» Instructions for the task
Print every entry below again exactly as written, skipping the pictures.

===============

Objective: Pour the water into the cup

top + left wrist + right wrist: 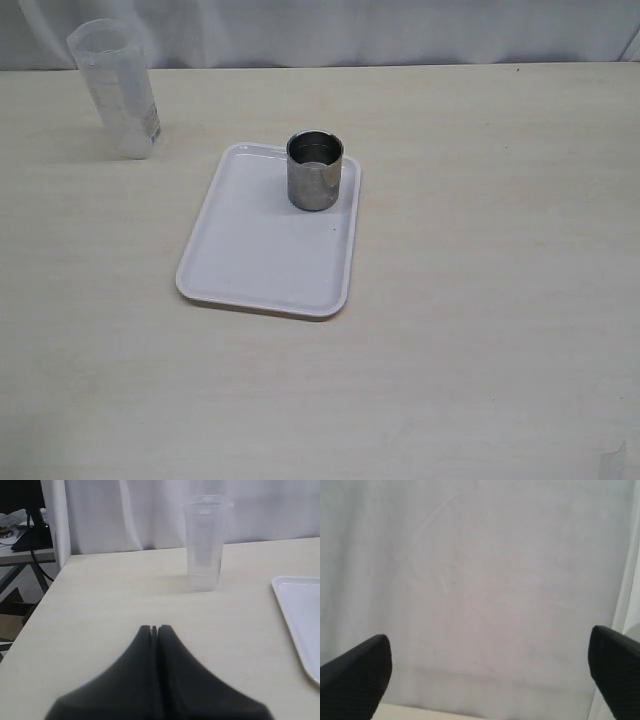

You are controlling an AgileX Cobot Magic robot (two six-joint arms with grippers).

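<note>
The steel cup [315, 170] stands upright at the far right corner of a white tray [250, 265]. Its inside is dark and reflective; I cannot tell whether water is in it. A tall translucent plastic beaker [116, 88] stands upright at the table's far left, also in the left wrist view [204, 542], with a little clear water low in it. My left gripper [155, 629] is shut and empty, low over the table, short of the beaker. My right gripper [487, 652] is open and empty, facing a white curtain. Neither gripper shows in the exterior view.
The tray's edge shows in the left wrist view [295, 625]. The table's left edge [37, 615] drops off beside a white post, with a side table and cables behind it. A white curtain [400, 30] hangs behind the table.
</note>
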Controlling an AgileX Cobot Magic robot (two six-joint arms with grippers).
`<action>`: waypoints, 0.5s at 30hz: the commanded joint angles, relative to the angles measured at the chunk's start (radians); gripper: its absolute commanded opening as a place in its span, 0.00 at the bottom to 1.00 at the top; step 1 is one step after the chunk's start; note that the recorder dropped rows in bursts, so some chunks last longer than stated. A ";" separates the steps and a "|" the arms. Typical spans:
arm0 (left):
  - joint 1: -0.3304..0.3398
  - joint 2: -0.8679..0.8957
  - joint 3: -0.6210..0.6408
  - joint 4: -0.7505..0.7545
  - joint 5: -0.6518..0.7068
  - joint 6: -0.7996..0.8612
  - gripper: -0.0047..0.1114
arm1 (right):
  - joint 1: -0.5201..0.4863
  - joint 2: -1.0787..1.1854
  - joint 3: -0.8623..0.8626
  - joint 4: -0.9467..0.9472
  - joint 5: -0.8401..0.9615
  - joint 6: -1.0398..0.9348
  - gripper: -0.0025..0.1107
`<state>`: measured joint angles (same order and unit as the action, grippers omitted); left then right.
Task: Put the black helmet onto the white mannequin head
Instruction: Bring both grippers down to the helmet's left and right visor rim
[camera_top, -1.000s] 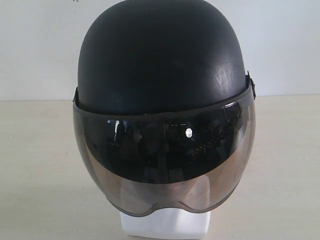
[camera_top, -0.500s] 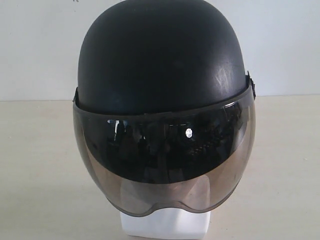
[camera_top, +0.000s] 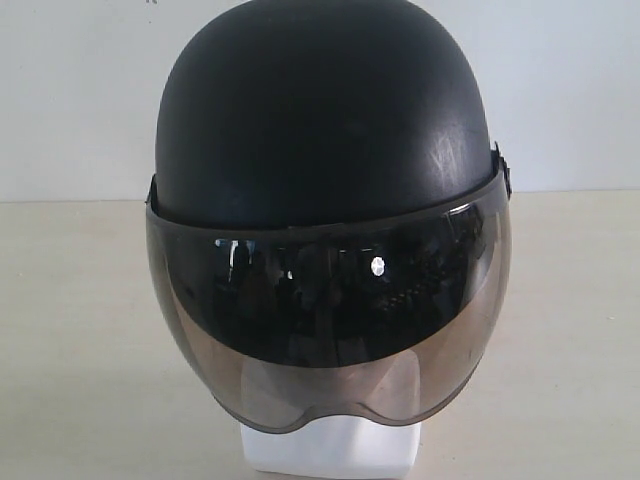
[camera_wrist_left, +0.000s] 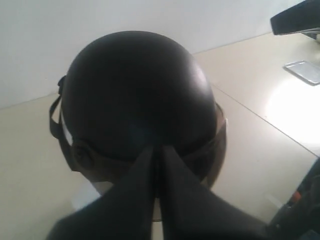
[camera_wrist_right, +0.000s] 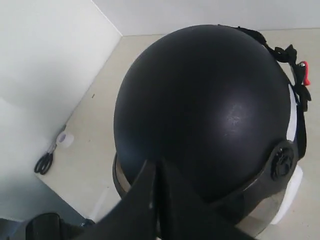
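The black helmet (camera_top: 325, 110) sits over the white mannequin head, its smoky visor (camera_top: 330, 320) down across the face. Only the head's blocky neck base (camera_top: 330, 452) shows under the visor. The exterior view shows neither gripper. In the left wrist view my left gripper (camera_wrist_left: 156, 148) is shut, its tips pressed together in front of the helmet's shell (camera_wrist_left: 135, 95) with nothing between them. My right gripper (camera_wrist_right: 157, 161) is likewise shut and empty, its tips over the shell (camera_wrist_right: 205, 100) near the rim. White slivers of the head (camera_wrist_right: 292, 125) show beside the straps.
The pale table (camera_top: 70, 330) ends at a white wall (camera_top: 70, 90) behind the head. Scissors (camera_wrist_right: 44, 162) and a small tape roll (camera_wrist_right: 65, 138) lie by the wall. A dark arm part (camera_wrist_left: 297, 17) and a shiny flat plate (camera_wrist_left: 305, 71) are at the table's far side.
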<state>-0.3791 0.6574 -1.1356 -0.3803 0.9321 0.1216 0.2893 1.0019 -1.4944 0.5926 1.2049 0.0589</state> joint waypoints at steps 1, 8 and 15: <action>-0.006 0.044 -0.005 -0.145 0.019 0.078 0.08 | 0.028 0.007 0.028 0.047 0.016 -0.131 0.02; -0.006 0.121 -0.005 -0.274 0.070 0.205 0.08 | 0.196 0.007 0.192 0.025 -0.015 -0.283 0.02; -0.006 0.159 -0.005 -0.274 0.057 0.240 0.08 | 0.284 0.007 0.287 -0.006 -0.221 -0.309 0.12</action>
<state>-0.3791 0.7983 -1.1356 -0.6451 0.9934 0.3444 0.5486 1.0096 -1.2359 0.6016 1.0751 -0.2209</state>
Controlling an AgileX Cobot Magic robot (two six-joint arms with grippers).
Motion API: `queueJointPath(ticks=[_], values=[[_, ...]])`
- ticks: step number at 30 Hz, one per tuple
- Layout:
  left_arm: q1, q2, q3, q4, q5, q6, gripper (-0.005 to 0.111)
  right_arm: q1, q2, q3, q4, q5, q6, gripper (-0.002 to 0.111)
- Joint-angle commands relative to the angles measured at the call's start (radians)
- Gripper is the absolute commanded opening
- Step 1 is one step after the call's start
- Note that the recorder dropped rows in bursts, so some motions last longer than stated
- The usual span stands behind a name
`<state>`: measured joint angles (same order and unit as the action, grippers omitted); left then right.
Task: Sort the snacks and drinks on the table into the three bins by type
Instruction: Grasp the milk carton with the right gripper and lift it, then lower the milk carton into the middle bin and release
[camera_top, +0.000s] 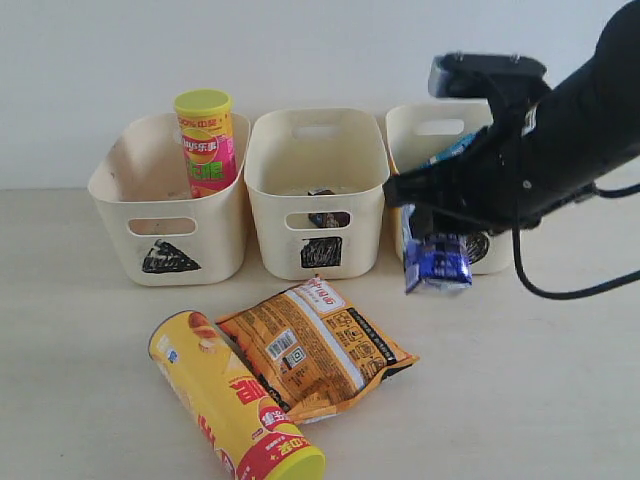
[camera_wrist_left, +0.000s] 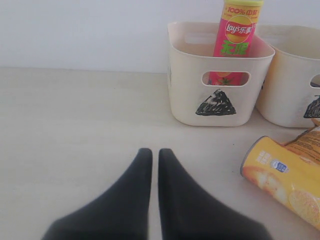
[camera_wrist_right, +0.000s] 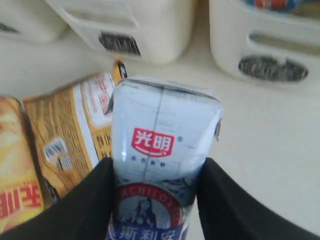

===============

» Solution
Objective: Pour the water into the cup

top + left wrist + right wrist: 

You are controlling an AgileX Cobot Magic robot (two six-joint arms with grippers).

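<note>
The steel cup [315, 170] stands upright at the far right corner of a white tray [250, 265]. Its inside is dark and reflective; I cannot tell whether water is in it. A tall translucent plastic beaker [116, 88] stands upright at the table's far left, also in the left wrist view [204, 542], with a little clear water low in it. My left gripper [155, 629] is shut and empty, low over the table, short of the beaker. My right gripper [487, 652] is open and empty, facing a white curtain. Neither gripper shows in the exterior view.
The tray's edge shows in the left wrist view [295, 625]. The table's left edge [37, 615] drops off beside a white post, with a side table and cables behind it. A white curtain [400, 30] hangs behind the table.
</note>
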Controlling an AgileX Cobot Magic robot (two six-joint arms with grippers).
`<action>`: waypoints, 0.5s at 30hz: the commanded joint angles, relative to the angles measured at the chunk's start (radians); gripper: its absolute commanded opening as a place in its span, 0.00 at the bottom to 1.00 at the top; step 1 is one step after the chunk's start; note that the recorder dropped rows in bursts, so some chunks last longer than stated. A ";" separates the steps and a "|" the arms. Typical spans:
arm0 (left):
  - joint 1: -0.3304..0.3398
  - joint 2: -0.8679..0.8957
  - joint 3: -0.6210..0.6408
  - joint 4: -0.7505..0.7545
  - joint 5: -0.6518..0.7068
  - joint 6: -0.7996..0.8612
  - gripper: -0.0047..0.1114
arm1 (right):
  - joint 1: -0.5201..0.4863
  - joint 2: -1.0787..1.1854
  - joint 3: -0.8623..0.8626
  - joint 4: -0.9467..0.9472
  - joint 5: -0.8401..0.9615
  - joint 6: -1.0398..0.9348
  - gripper: -0.0025..0.1107
`<state>`: measured joint angles (same order and unit as the action, grippers omitted); left then right.
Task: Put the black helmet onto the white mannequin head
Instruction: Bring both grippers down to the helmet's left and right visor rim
[camera_top, -1.000s] 
[camera_top, -0.500s] 
[camera_top, +0.000s] 
[camera_wrist_left, +0.000s] 
[camera_wrist_right, +0.000s] 
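The black helmet (camera_top: 325, 110) sits over the white mannequin head, its smoky visor (camera_top: 330, 320) down across the face. Only the head's blocky neck base (camera_top: 330, 452) shows under the visor. The exterior view shows neither gripper. In the left wrist view my left gripper (camera_wrist_left: 156, 148) is shut, its tips pressed together in front of the helmet's shell (camera_wrist_left: 135, 95) with nothing between them. My right gripper (camera_wrist_right: 157, 161) is likewise shut and empty, its tips over the shell (camera_wrist_right: 205, 100) near the rim. White slivers of the head (camera_wrist_right: 292, 125) show beside the straps.
The pale table (camera_top: 70, 330) ends at a white wall (camera_top: 70, 90) behind the head. Scissors (camera_wrist_right: 44, 162) and a small tape roll (camera_wrist_right: 65, 138) lie by the wall. A dark arm part (camera_wrist_left: 297, 17) and a shiny flat plate (camera_wrist_left: 305, 71) are at the table's far side.
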<state>-0.3791 0.6574 -1.1356 -0.3803 0.9321 0.1216 0.2893 1.0019 -1.4944 0.5926 1.2049 0.0589</state> joint waypoints at steps 1, 8 and 15: <action>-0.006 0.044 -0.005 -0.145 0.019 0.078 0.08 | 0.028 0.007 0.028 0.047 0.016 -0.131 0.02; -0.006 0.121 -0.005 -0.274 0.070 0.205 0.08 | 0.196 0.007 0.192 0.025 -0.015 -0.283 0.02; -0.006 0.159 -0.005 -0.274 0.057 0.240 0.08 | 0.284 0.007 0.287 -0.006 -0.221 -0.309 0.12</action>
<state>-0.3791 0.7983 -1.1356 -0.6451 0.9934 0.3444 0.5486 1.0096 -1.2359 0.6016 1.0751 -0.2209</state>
Controlling an AgileX Cobot Magic robot (two six-joint arms with grippers).
Motion API: `queueJointPath(ticks=[_], values=[[_, ...]])`
- ticks: step number at 30 Hz, one per tuple
- Layout:
  left_arm: q1, q2, q3, q4, q5, q6, gripper (-0.005 to 0.111)
  right_arm: q1, q2, q3, q4, q5, q6, gripper (-0.002 to 0.111)
- Joint-angle commands relative to the angles measured at the call's start (radians)
- Gripper is the absolute commanded opening
- Step 1 is one step after the call's start
- Note that the recorder dropped rows in bursts, so some motions last longer than stated
- The usual span stands behind a name
`<state>`: measured joint angles (same order and unit as the action, grippers omitted); left then right.
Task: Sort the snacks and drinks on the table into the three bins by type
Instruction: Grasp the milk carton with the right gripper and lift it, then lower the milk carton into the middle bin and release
[camera_top, +0.000s] 
[camera_wrist_left, +0.000s] 
[camera_wrist_right, +0.000s] 

Nothing remains to be answered in this exercise.